[EXERCISE]:
Print, exactly and completely, the data that appears below.
*** INFORMATION SUPPLIED ***
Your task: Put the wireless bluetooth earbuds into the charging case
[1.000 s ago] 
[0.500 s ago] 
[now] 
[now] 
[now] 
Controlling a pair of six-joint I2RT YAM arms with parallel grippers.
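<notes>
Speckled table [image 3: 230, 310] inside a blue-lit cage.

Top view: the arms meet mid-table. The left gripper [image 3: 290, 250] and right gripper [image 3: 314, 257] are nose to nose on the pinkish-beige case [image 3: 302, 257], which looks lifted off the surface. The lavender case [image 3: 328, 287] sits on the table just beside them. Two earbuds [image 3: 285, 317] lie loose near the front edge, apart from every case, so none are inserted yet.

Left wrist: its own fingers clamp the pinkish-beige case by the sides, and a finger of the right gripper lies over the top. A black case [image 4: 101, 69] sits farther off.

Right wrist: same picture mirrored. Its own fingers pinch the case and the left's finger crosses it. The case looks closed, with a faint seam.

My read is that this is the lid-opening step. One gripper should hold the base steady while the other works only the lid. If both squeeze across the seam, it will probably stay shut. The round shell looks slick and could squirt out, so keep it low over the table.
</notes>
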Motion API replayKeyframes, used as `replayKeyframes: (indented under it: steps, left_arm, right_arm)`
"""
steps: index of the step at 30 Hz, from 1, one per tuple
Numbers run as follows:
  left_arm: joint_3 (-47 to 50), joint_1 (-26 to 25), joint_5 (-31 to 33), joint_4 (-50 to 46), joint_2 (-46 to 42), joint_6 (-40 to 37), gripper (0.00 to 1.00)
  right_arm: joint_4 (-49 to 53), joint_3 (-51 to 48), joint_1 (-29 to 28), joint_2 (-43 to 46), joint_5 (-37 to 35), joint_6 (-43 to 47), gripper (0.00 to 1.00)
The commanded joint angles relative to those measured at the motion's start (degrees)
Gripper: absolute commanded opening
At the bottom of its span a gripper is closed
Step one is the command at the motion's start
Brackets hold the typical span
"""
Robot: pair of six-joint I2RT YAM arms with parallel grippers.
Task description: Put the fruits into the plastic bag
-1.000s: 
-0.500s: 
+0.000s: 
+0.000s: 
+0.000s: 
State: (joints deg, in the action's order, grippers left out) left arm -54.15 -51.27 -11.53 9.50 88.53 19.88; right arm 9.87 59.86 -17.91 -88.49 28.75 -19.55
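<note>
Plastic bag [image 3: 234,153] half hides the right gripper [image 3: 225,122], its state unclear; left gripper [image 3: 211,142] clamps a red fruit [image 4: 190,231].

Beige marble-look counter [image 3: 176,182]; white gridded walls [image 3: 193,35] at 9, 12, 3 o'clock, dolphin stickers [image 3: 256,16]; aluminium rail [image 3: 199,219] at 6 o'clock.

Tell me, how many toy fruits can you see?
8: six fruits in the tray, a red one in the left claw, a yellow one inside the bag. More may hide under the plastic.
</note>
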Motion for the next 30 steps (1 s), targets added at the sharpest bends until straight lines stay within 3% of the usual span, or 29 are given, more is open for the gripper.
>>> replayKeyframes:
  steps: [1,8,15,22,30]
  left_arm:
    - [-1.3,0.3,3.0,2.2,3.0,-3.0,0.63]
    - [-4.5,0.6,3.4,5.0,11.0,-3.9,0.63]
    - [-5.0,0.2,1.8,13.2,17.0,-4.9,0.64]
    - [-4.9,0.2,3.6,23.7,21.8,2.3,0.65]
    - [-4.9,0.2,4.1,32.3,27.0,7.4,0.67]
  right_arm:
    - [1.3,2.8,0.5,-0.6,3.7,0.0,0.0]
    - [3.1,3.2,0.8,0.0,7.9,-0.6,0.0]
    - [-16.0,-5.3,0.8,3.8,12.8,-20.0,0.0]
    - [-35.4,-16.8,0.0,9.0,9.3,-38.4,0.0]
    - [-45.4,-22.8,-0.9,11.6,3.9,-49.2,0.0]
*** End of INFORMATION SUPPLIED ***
[OUTPUT FOR THIS TASK]:
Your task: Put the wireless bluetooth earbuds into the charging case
[1.000 s ago] 
[0.500 s ago] 
[now] 
[now] 
[now] 
Controlling a pair of six-joint I2RT YAM arms with parallel grippers.
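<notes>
Speckled table [image 3: 230, 310] inside a blue-lit cage.

Top view: the arms meet mid-table. The left gripper [image 3: 290, 250] and right gripper [image 3: 314, 257] are nose to nose on the pinkish-beige case [image 3: 302, 257], which looks lifted off the surface. The lavender case [image 3: 328, 287] sits on the table just beside them. Two earbuds [image 3: 285, 317] lie loose near the front edge, apart from every case, so none are inserted yet.

Left wrist: its own fingers clamp the pinkish-beige case by the sides, and a finger of the right gripper lies over the top. A black case [image 4: 101, 69] sits farther off.

Right wrist: same picture mirrored. Its own fingers pinch the case and the left's finger crosses it. The case looks closed, with a faint seam.

My read is that this is the lid-opening step. One gripper should hold the base steady while the other works only the lid. If both squeeze across the seam, it will probably stay shut. The round shell looks slick and could squirt out, so keep it low over the table.
</notes>
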Motion API replayKeyframes, used as `replayKeyframes: (indented under it: steps, left_arm, right_arm)`
"""
steps: index of the step at 30 Hz, from 1, one per tuple
Numbers run as follows:
  left_arm: joint_3 (-47 to 50), joint_1 (-26 to 25), joint_5 (-31 to 33), joint_4 (-50 to 46), joint_2 (-46 to 42), joint_6 (-40 to 37), gripper (0.00 to 1.00)
  right_arm: joint_4 (-49 to 53), joint_3 (-51 to 48), joint_1 (-29 to 28), joint_2 (-43 to 46), joint_5 (-37 to 35), joint_6 (-43 to 47), gripper (0.00 to 1.00)
The commanded joint angles relative to those measured at the motion's start (degrees)
Gripper: absolute commanded opening
At the bottom of its span a gripper is closed
Step one is the command at the motion's start
Brackets hold the typical span
"""
Robot: pair of six-joint I2RT YAM arms with parallel grippers.
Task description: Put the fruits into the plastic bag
-1.000s: 
-0.500s: 
+0.000s: 
+0.000s: 
+0.000s: 
State: (joints deg, in the action's order, grippers left out) left arm -54.15 -51.27 -11.53 9.50 88.53 19.88; right arm 9.87 59.86 -17.91 -88.49 28.75 -19.55
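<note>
Plastic bag [image 3: 234,153] half hides the right gripper [image 3: 225,122], its state unclear; left gripper [image 3: 211,142] clamps a red fruit [image 4: 190,231].

Beige marble-look counter [image 3: 176,182]; white gridded walls [image 3: 193,35] at 9, 12, 3 o'clock, dolphin stickers [image 3: 256,16]; aluminium rail [image 3: 199,219] at 6 o'clock.

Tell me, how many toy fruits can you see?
8: six fruits in the tray, a red one in the left claw, a yellow one inside the bag. More may hide under the plastic.
</note>
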Motion for the next 30 steps (1 s), targets added at the sharpest bends until straight lines stay within 3% of the usual span, or 29 are given, more is open for the gripper.
>>> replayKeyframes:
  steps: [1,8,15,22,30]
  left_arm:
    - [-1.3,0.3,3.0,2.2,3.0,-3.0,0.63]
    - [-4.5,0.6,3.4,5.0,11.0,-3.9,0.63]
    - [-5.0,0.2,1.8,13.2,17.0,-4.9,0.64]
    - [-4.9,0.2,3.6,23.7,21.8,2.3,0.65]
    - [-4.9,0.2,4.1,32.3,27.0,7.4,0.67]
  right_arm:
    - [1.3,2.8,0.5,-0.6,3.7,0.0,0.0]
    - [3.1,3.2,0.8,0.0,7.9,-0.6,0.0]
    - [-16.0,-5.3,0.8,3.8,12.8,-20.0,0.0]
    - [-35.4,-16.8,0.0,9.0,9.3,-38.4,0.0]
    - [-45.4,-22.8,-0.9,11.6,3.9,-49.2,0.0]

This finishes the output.